REQUIRED WORK:
Report the lines of the data below that contain the string "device".

RECORDS SUPPLIED:

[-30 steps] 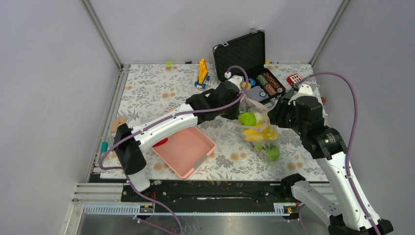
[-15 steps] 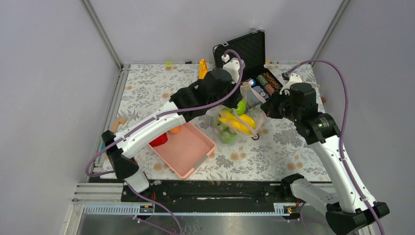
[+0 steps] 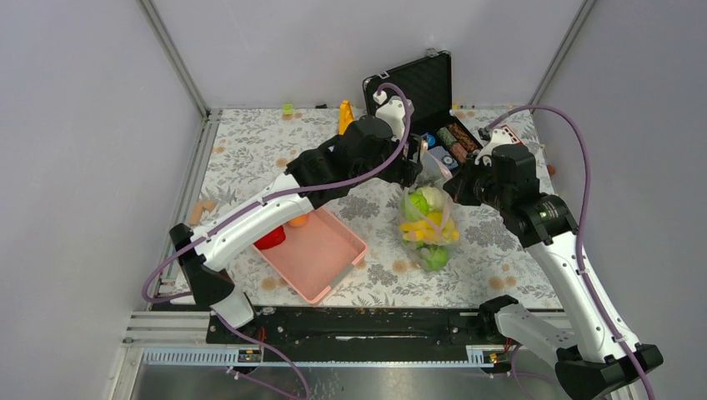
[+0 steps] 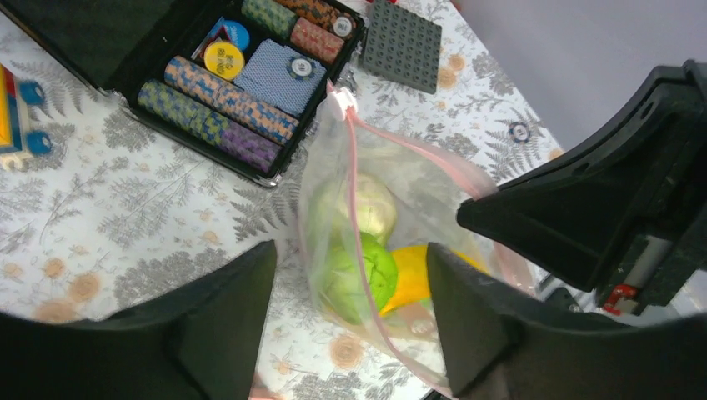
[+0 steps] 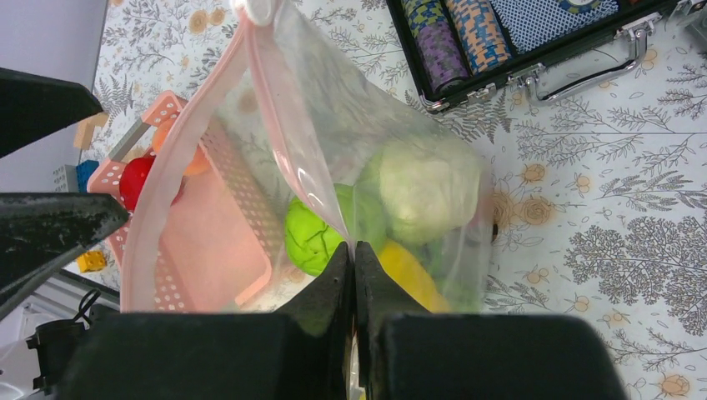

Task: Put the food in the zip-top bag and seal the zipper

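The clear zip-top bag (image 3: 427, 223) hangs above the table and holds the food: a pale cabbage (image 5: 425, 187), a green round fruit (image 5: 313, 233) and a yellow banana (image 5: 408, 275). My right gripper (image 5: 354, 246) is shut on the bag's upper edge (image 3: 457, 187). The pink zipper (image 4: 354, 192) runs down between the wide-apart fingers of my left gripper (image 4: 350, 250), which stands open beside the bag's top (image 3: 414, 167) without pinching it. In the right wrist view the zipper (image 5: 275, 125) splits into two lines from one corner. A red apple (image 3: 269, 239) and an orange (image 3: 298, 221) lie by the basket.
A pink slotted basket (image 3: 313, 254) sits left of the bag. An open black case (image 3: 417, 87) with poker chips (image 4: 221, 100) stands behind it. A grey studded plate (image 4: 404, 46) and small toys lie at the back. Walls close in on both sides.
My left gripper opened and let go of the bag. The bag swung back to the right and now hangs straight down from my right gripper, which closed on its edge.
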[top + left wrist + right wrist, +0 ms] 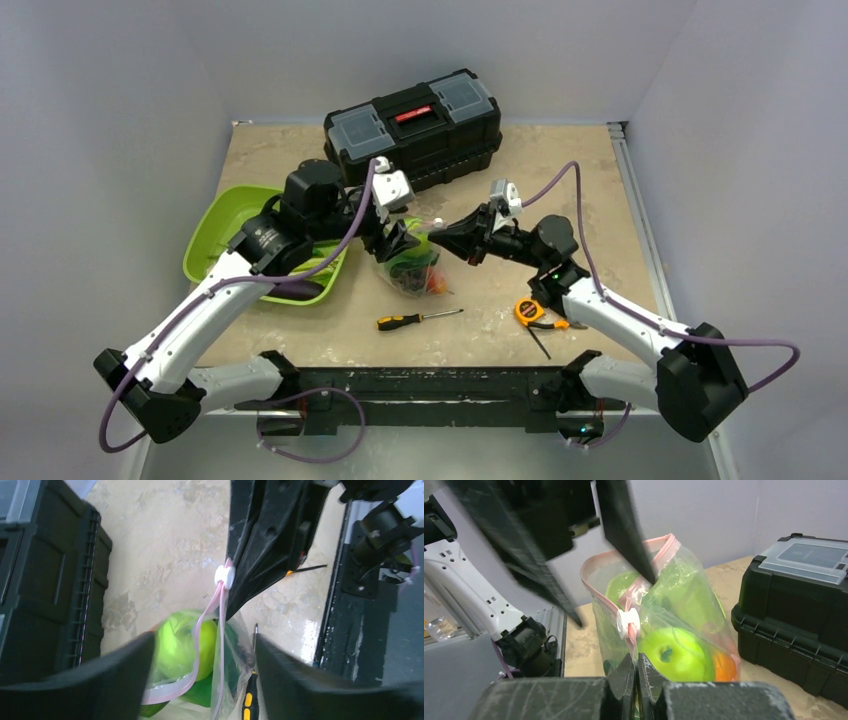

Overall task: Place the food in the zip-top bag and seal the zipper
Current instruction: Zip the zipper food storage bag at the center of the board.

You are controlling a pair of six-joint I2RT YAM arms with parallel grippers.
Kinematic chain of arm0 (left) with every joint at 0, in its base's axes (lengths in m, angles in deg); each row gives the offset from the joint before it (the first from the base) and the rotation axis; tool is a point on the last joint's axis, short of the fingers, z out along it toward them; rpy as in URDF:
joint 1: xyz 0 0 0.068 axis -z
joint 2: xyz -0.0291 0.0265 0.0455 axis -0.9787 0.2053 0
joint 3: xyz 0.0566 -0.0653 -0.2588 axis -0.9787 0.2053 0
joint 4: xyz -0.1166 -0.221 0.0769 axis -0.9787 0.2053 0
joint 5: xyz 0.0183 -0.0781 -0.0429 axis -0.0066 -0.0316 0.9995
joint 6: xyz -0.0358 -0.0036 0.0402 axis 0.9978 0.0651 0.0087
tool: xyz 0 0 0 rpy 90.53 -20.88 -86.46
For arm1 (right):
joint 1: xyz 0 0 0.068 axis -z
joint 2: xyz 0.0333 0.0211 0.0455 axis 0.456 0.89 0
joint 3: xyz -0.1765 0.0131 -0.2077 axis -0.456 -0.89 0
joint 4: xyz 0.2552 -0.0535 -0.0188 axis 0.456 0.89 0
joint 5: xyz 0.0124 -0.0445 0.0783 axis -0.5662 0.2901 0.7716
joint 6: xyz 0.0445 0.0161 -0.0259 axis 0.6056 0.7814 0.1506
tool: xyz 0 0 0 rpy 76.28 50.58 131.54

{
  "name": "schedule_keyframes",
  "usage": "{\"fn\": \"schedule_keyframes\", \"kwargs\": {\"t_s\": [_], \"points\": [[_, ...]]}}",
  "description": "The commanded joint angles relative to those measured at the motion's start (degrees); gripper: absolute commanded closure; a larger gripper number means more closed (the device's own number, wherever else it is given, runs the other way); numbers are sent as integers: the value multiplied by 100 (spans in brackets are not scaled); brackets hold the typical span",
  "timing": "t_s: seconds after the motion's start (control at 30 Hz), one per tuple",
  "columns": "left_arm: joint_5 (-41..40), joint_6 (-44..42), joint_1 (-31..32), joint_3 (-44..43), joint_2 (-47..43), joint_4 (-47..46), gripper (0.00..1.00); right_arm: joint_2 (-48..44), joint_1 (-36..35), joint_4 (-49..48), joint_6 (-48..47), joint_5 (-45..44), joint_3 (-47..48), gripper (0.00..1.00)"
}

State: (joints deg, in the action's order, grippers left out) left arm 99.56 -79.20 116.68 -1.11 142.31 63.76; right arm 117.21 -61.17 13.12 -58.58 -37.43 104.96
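The clear zip-top bag [410, 268] hangs in the middle of the table with the food inside: a green apple [676, 652], an orange piece [724, 667] and green leafy pieces [212, 687]. Its pinkish zipper [596, 595] gapes in a loop, with a white slider [626, 623] at the end nearest my right gripper. My right gripper [638, 662] is shut on the bag's edge just under the slider. My left gripper [205, 642] is open, its fingers [125, 665] straddling the bag's top; it also shows in the top view [400, 240].
A black toolbox [415, 125] stands at the back. A lime-green tray [215, 240] lies at the left under my left arm. A yellow-black screwdriver [418, 319] lies in front of the bag, and an orange tape measure [530, 310] lies at the right.
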Motion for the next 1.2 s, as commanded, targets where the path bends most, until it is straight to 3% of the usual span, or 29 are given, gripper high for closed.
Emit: {"fn": "schedule_keyframes", "kwargs": {"t_s": [0.0, 0.07, 0.23, 0.47, 0.53, 0.57, 0.63, 0.67, 0.73, 0.8, 0.83, 0.9, 1.1, 1.13, 1.17], "points": [[650, -184, -38, -773, 245, 257, 11, -38, 88, -307, 7, 205, 295, 100], [1014, -329, -46, -1062, 460, 408, 4, -23, 137, -244, -2, 360, 344, 100], [2426, -1247, -100, -1871, 1294, 1609, 0, -4, 260, -162, 36, 804, 410, 100], [2509, -1581, -147, -2047, 1781, 2002, 4, 0, 387, 29, -25, 1239, 513, 100], [2368, -1596, -152, -1957, 1756, 2004, 14, -19, 414, 36, -20, 1328, 539, 100], [2198, -1531, -158, -1894, 1723, 1936, 23, -21, 423, 61, -30, 1353, 552, 100], [1767, -1298, -189, -1829, 1705, 1813, 54, -27, 433, 97, -45, 1371, 571, 100], [1644, -1148, -217, -1829, 1708, 1804, 65, -22, 435, 100, -48, 1383, 577, 100], [1636, -915, -307, -1829, 1698, 1790, 81, 18, 434, 107, -43, 1423, 589, 100], [1560, -764, -325, -1824, 1683, 1809, 89, 59, 438, 109, -25, 1420, 621, 100], [1548, -704, -320, -1836, 1675, 1824, 99, 80, 438, 119, -26, 1427, 630, 100], [1556, -603, -325, -1822, 1658, 1809, 100, 140, 434, 170, -22, 1480, 707, 99], [1830, -324, -323, -1629, 1462, 1416, 100, 522, 434, -53, 295, 1713, 909, 75], [1845, -306, -323, -1591, 1425, 1362, 100, 576, 438, -119, 347, 1748, 930, 75], [1863, -293, -322, -1584, 1385, 1355, 96, 640, 434, -140, 378, 1780, 952, 84]]}}
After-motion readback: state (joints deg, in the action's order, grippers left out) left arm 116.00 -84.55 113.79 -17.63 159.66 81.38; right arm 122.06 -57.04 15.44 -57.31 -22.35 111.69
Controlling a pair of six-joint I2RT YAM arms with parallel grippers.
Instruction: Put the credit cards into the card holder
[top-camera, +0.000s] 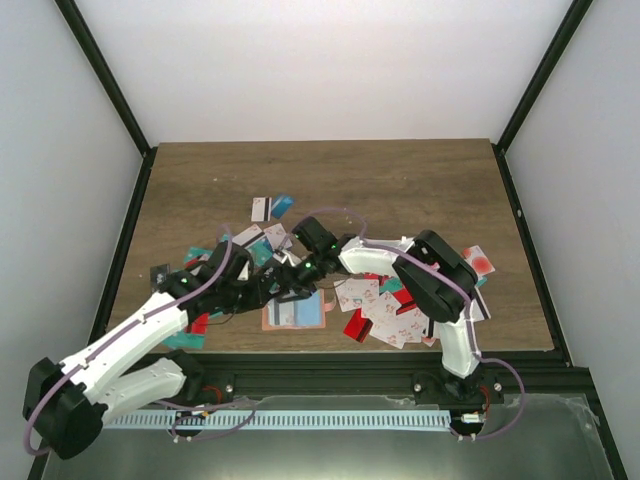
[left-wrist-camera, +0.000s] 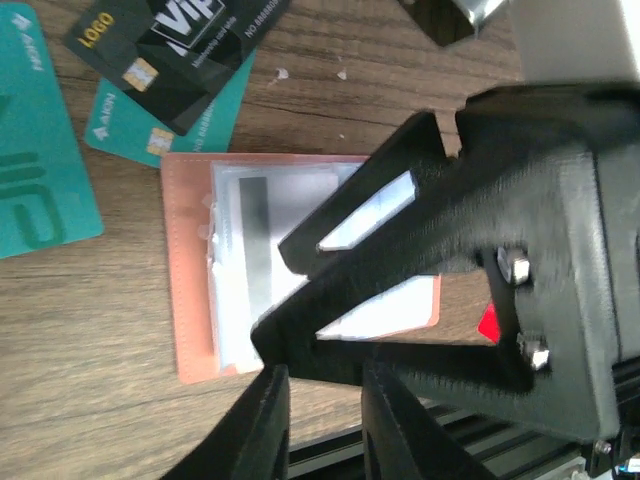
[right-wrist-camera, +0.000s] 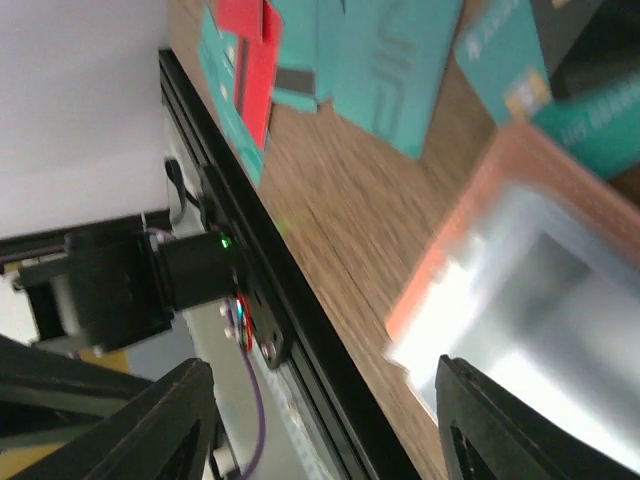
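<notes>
The salmon-pink card holder (top-camera: 296, 316) lies open near the table's front edge, with its clear inner pockets facing up. It shows in the left wrist view (left-wrist-camera: 190, 300) and, blurred, in the right wrist view (right-wrist-camera: 470, 215). My right gripper (top-camera: 300, 272) hangs just above it, jaws wide open and empty (right-wrist-camera: 330, 430). Its black fingers (left-wrist-camera: 420, 240) cover the holder's right half. My left gripper (top-camera: 272, 288) is at the holder's near-left edge, jaws a little apart with nothing between them (left-wrist-camera: 320, 420). Credit cards (top-camera: 385, 300) lie scattered around.
Teal cards (left-wrist-camera: 40, 170) and a black VIP card (left-wrist-camera: 180, 40) lie left of the holder. Red (right-wrist-camera: 250, 50) and teal cards (right-wrist-camera: 380, 60) lie by the black front rail (right-wrist-camera: 300, 300). More cards (top-camera: 265, 225) lie behind the holder. Black frame posts stand at both sides.
</notes>
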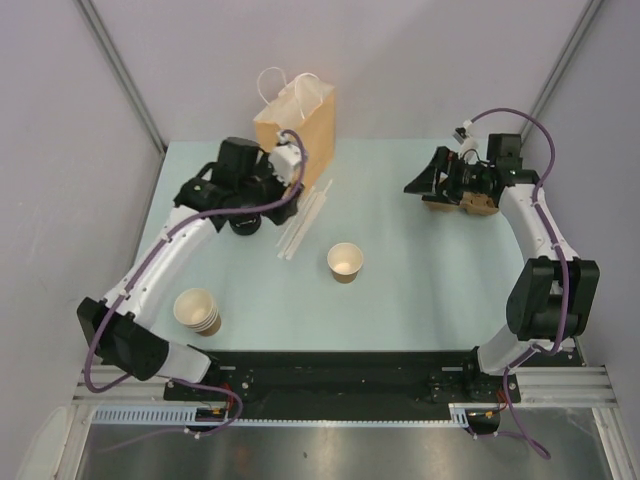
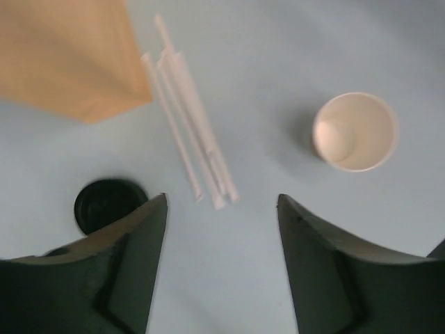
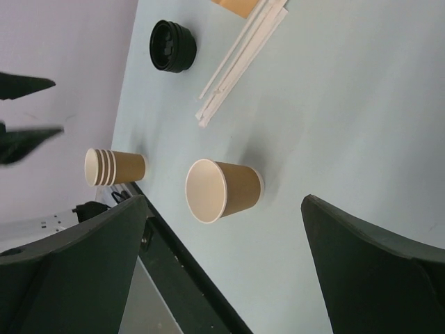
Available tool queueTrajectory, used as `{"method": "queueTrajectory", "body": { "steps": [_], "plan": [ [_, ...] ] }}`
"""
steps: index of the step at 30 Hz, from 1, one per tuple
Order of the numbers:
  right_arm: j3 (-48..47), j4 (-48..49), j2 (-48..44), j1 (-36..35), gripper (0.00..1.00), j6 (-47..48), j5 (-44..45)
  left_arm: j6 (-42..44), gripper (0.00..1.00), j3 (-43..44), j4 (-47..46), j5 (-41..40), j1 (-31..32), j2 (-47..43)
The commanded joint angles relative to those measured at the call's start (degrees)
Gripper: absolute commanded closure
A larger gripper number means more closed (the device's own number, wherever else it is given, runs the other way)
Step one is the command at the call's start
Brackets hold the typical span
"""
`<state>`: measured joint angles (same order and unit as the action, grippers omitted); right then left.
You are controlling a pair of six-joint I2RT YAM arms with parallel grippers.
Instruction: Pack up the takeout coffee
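The single tan paper cup (image 1: 345, 262) stands upright in the middle of the table with no lid on it; its cream inside shows in the left wrist view (image 2: 354, 132) and the right wrist view (image 3: 222, 189). A black lid (image 1: 245, 222) lies on the table left of the straws, just beside my left finger (image 2: 108, 203), and also shows in the right wrist view (image 3: 172, 46). My left gripper (image 1: 258, 200) (image 2: 222, 198) is open and empty, above the table near the lid. My right gripper (image 1: 432, 185) (image 3: 222, 202) is open and empty at the far right.
A brown paper bag (image 1: 295, 115) with handles stands at the back. Several white wrapped straws (image 1: 305, 220) lie between bag and cup. A stack of nested lidless cups (image 1: 198, 310) stands front left. A brown object (image 1: 478, 205) lies partly hidden by the right wrist.
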<state>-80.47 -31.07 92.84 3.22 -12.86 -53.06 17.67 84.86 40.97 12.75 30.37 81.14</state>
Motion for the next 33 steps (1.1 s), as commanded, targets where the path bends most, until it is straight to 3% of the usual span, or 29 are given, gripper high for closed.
{"method": "queueTrajectory", "body": {
  "steps": [1,5,11,33],
  "plan": [
    [0.13,0.39,-2.84,-2.96,0.0,3.1,1.9,2.36,0.41,0.31,7.89,1.49,-9.96,1.55],
    [0.05,0.39,-2.66,-5.07,0.0,3.63,2.96,2.54,0.52,-0.22,9.04,-1.76,-16.73,6.11],
    [0.13,-0.48,-2.22,-5.16,0.0,4.34,2.96,2.19,0.6,-1.62,6.32,-3.87,-19.82,12.88],
    [0.05,-0.4,-0.55,-5.16,0.0,4.43,2.34,4.3,0.63,2.94,2.01,-4.32,-20.09,26.78]
  ]
}}
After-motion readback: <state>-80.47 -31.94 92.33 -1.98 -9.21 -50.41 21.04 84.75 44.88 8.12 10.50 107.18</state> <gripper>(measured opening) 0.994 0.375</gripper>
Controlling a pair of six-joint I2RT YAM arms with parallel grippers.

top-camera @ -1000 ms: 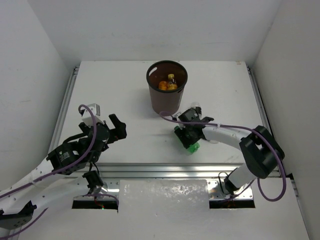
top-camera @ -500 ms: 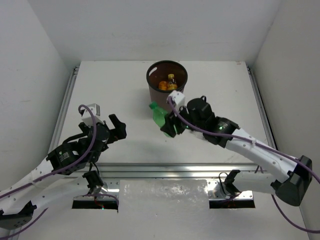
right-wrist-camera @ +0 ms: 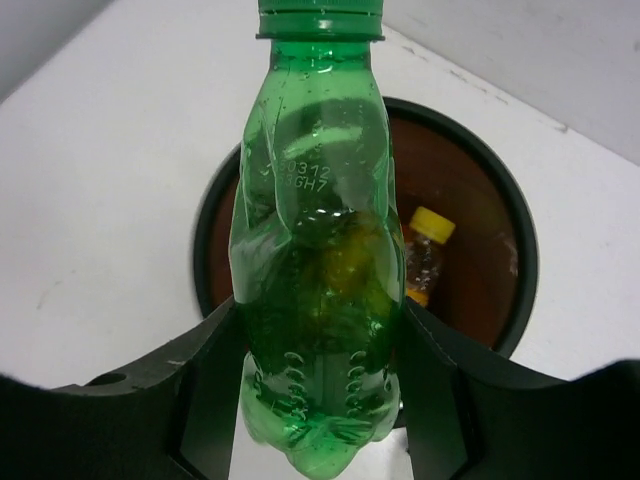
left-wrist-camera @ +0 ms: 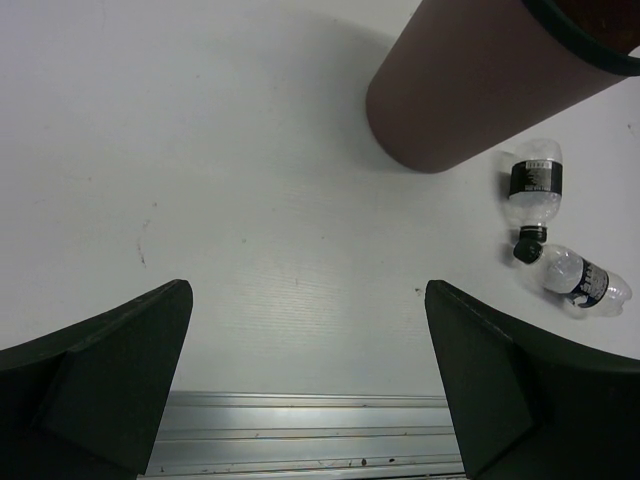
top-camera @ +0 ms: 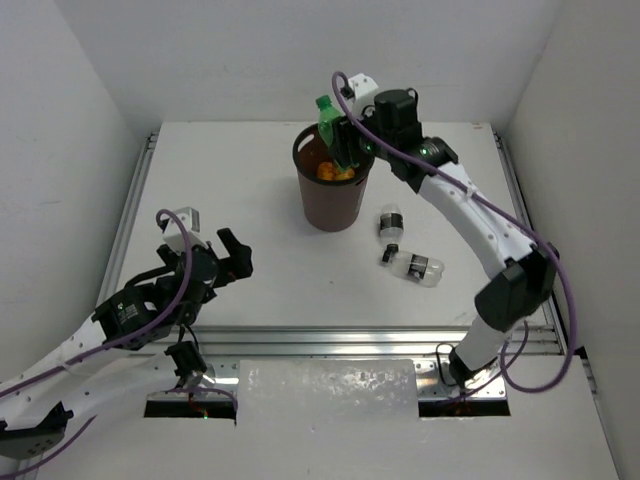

ANSWER BOX:
  "description": "The commanded joint angles relative to those measured at the motion's start (degrees); gripper: absolute commanded closure; a larger gripper number means more closed (the device's own number, wherever else it is given, runs the other way); numbers are sent as integers: the value multiplied by 100 (spans in brackets are not scaled); brackets hold the typical span",
A larger gripper number means more closed (the device's own number, wherever else it is given, runs the other way)

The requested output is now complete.